WHAT TO PRODUCE: Copy out all lines of the material below in which "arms" occurs.

RECORDS FOR THIS TASK:

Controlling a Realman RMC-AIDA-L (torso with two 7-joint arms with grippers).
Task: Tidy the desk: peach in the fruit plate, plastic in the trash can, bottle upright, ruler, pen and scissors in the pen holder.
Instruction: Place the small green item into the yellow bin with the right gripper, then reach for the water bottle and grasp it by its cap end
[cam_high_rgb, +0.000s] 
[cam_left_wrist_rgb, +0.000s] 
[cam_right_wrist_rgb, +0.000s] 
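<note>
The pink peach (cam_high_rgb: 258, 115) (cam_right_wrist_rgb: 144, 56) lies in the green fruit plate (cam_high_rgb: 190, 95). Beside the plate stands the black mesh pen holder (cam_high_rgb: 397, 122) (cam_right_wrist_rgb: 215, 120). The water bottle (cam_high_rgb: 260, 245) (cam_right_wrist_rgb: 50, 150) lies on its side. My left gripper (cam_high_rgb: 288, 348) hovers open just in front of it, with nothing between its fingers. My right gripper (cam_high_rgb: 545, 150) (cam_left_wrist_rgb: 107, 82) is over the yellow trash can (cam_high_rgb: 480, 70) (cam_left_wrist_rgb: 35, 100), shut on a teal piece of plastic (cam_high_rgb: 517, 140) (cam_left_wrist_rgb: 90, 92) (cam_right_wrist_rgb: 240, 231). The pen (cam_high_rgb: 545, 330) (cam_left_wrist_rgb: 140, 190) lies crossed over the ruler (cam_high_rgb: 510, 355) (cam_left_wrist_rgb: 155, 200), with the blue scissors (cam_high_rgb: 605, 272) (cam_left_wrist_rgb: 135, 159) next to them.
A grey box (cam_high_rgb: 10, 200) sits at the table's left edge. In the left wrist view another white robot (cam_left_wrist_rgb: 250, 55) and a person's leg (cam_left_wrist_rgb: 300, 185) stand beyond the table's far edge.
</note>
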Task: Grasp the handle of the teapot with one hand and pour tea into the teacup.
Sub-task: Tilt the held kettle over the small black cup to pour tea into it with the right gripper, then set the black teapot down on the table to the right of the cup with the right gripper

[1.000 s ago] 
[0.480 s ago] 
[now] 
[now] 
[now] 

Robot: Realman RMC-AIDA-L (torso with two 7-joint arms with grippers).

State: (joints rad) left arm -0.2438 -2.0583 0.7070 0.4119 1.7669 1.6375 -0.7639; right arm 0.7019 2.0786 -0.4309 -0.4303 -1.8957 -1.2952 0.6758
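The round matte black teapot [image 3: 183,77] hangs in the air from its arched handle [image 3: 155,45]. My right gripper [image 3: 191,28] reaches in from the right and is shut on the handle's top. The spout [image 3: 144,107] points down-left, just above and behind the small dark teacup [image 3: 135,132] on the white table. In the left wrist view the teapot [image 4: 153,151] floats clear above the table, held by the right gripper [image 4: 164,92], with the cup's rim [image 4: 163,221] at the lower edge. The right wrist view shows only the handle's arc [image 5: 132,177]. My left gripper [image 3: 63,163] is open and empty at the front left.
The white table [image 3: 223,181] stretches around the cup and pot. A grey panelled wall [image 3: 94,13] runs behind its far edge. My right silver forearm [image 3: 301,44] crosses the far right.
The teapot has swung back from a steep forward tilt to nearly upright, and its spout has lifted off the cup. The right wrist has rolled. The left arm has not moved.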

OUTPUT OF THE TASK:
Controlling a Realman RMC-AIDA-L (torso with two 7-joint arms with grippers).
Robot: Realman RMC-AIDA-L (torso with two 7-joint arms with grippers).

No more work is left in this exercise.